Through all of this, the Razorbacks put up eleven runs with only one long ball. They played the hand that was dealt them, and often that meant taking a walk, poking a single through coverage, or sacrificing a man over 90 feet.

Finally, the Cardinal mounted a response in kind, playing the pitch and earning a walk and a single, to get men into position for the double by Carter Graham and bringing a run home. Unfortunately, that was all they cold muster and the ninth inning saw Arkansas and Cayden Wallace pile another two-run shot onto the pile.

Sticking with what brought them to the show, the Razorbacks continued putting balls into play, sacrificing them over, and then poking a single through the infield to bring runs across the plate. By the time Stanford was able to get out of the inning, Arkansas had stretched the lead to 17-2.

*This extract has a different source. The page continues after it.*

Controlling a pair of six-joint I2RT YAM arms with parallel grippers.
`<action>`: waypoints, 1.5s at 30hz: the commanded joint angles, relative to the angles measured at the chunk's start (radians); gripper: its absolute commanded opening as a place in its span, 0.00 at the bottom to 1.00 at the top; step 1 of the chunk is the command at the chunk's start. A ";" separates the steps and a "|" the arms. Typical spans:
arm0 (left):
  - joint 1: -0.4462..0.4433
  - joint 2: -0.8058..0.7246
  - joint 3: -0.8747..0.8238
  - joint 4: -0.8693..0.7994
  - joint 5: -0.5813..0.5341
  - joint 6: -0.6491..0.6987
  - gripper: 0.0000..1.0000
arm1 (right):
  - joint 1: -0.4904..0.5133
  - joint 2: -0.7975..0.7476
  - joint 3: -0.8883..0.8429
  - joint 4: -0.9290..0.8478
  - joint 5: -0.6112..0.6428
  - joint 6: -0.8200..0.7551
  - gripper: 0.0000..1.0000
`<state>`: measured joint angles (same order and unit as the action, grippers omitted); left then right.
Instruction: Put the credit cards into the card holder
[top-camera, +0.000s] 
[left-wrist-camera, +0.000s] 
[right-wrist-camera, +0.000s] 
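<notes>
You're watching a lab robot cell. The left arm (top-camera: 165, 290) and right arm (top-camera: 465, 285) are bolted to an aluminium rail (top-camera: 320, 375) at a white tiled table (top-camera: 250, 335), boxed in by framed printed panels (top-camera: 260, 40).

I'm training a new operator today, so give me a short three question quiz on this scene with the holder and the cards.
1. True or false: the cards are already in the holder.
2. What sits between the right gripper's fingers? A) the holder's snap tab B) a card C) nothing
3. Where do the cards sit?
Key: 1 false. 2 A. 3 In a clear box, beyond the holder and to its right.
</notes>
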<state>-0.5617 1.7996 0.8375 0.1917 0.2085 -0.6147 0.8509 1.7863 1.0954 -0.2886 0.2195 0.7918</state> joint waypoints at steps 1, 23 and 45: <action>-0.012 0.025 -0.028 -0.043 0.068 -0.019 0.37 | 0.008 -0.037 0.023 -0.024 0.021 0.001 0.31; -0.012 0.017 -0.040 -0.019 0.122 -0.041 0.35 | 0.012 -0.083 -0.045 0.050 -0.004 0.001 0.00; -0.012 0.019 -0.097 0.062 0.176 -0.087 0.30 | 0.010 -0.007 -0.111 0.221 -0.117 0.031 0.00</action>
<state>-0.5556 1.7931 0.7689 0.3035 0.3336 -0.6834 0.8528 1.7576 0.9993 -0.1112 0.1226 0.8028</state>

The bottom of the ninth saw a play that simply encapsulated the Cardinal’s day. Joe Lomuscio slapped one straight back up the middle, shading the third base side of the bag at second. Robert Moore was playing straight up second and fielded the ball on a dead run, moving toward left, pivoting and throwing a bullet to first base. The ball was dug out in a spectacular play by Dominic Ficociello. It was a bang-bang play, could have gone either way, but the on-field call was out. A review confirmed the call.

Stanford’s entire day was a mix of poor plays and balls falling when they shouldn’t, calls going the other way, and a lack of hitting. Arkansas could do no wrong and it was simply their day. In the end, it was Arkansas 17, Stanford 2.

What separates baseball from other sports is that you can’t begin to feel confident in your performance, because no matter which end of a blowout you are on, you have to play again the next day.

So far in the post season, Stanford are 5-0 in elimination games. They can’t afford to dwell on this one too long. They need to make it 6-0 if they want to stay in the hunt.